══ DATASET SECTION

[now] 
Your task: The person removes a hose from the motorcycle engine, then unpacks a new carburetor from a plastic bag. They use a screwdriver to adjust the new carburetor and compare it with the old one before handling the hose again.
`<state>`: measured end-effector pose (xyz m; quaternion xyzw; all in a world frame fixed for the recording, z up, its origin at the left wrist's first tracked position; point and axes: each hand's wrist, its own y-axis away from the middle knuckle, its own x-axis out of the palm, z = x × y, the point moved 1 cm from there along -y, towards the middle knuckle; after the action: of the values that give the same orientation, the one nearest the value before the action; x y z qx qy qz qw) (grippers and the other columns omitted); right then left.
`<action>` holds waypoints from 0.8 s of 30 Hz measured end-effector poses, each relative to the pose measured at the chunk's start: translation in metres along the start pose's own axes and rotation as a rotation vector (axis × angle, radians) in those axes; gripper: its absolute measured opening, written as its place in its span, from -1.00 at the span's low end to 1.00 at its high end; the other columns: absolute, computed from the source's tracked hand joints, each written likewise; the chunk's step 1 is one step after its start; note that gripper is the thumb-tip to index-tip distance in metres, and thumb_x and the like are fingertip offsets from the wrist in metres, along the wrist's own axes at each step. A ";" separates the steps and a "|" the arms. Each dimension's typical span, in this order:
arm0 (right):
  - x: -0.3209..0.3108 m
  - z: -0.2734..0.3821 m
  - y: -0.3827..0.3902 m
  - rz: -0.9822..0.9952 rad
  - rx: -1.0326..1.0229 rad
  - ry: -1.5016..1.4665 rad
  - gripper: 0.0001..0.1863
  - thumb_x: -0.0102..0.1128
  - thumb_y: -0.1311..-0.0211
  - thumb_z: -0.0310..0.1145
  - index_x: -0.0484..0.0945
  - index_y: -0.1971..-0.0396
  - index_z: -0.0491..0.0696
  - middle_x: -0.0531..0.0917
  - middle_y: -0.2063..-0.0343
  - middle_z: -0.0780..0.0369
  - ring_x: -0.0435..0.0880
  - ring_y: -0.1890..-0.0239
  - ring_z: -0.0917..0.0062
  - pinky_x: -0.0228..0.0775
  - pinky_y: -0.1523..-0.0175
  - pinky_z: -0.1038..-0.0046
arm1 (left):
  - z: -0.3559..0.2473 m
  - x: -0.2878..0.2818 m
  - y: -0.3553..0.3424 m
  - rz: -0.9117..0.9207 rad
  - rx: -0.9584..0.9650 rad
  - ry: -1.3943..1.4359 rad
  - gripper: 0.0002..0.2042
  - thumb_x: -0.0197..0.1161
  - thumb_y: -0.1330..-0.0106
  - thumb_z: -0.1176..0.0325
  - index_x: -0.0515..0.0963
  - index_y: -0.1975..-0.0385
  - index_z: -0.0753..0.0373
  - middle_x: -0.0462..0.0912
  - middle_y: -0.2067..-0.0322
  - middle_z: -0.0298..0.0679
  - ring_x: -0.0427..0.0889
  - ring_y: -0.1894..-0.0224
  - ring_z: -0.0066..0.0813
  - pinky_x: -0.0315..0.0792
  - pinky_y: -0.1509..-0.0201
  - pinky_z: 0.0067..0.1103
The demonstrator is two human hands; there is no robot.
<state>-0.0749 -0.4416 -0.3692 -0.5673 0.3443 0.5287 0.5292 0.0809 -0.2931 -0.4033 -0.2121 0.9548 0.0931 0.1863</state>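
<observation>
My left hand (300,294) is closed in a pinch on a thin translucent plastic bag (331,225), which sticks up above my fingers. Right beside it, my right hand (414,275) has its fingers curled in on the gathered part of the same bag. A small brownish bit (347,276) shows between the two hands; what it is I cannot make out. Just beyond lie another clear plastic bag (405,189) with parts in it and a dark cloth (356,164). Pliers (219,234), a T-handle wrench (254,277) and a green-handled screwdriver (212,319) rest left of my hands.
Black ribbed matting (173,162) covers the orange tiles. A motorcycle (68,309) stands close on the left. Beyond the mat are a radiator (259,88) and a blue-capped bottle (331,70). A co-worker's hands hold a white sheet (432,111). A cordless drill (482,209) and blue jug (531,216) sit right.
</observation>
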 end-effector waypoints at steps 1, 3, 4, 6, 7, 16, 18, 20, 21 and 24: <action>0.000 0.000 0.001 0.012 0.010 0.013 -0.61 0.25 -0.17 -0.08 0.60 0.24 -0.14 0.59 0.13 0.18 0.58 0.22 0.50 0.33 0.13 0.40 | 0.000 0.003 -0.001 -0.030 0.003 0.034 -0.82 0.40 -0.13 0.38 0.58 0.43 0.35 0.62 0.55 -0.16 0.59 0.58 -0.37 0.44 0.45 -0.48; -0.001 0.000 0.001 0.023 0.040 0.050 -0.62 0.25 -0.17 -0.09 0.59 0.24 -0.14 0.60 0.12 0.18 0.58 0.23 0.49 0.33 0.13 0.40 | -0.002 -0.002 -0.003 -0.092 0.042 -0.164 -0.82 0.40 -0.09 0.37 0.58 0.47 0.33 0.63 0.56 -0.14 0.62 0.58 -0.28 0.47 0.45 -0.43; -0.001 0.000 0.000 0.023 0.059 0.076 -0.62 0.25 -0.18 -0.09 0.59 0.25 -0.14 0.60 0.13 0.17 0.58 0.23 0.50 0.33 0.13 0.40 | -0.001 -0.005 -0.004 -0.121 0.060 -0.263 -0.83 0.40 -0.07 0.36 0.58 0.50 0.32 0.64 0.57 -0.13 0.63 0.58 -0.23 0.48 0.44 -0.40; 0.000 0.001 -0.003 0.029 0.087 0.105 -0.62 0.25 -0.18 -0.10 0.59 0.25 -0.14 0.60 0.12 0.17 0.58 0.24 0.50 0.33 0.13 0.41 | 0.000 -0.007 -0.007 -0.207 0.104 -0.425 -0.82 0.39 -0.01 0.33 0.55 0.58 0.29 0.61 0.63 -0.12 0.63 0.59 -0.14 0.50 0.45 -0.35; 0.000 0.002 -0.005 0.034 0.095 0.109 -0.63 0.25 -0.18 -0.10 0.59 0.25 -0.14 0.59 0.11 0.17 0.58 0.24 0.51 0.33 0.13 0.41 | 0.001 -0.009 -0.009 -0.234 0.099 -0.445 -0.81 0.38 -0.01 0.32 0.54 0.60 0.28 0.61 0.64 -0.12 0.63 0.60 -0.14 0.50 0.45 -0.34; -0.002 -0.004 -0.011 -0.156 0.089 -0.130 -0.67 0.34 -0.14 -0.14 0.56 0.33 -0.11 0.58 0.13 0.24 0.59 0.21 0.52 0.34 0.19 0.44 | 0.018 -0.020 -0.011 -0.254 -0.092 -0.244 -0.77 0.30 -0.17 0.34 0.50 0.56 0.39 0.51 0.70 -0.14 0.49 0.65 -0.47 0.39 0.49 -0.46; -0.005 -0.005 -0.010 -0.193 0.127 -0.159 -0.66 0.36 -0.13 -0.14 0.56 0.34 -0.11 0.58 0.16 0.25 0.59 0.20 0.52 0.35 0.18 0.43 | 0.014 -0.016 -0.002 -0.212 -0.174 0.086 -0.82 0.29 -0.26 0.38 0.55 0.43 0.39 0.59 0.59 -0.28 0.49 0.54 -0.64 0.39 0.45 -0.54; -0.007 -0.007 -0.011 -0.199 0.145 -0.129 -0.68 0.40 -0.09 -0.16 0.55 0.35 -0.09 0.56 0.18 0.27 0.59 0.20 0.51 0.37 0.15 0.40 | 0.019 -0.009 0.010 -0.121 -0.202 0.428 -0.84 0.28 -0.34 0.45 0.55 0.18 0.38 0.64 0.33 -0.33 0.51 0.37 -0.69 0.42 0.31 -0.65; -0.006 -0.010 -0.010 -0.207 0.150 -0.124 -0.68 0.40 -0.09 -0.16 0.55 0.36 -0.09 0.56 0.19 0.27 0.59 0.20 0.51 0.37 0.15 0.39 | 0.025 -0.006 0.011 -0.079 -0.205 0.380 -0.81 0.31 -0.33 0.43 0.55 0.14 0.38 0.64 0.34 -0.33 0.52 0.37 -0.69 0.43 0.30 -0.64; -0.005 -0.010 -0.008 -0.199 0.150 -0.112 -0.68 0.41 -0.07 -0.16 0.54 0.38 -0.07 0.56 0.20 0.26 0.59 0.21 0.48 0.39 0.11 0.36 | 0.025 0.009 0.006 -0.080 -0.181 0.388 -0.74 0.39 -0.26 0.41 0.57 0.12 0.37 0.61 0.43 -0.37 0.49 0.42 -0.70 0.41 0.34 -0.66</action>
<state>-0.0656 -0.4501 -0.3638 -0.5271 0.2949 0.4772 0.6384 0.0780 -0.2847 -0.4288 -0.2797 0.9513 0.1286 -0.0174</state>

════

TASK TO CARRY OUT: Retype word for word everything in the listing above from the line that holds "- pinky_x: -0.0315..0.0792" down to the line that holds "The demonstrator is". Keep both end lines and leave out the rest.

ANSWER BOX:
  - pinky_x: -0.0315..0.0792
  - pinky_y: -0.1509..-0.0201
  - pinky_z: 0.0067..0.1103
The demonstrator is two human hands; there is no robot.

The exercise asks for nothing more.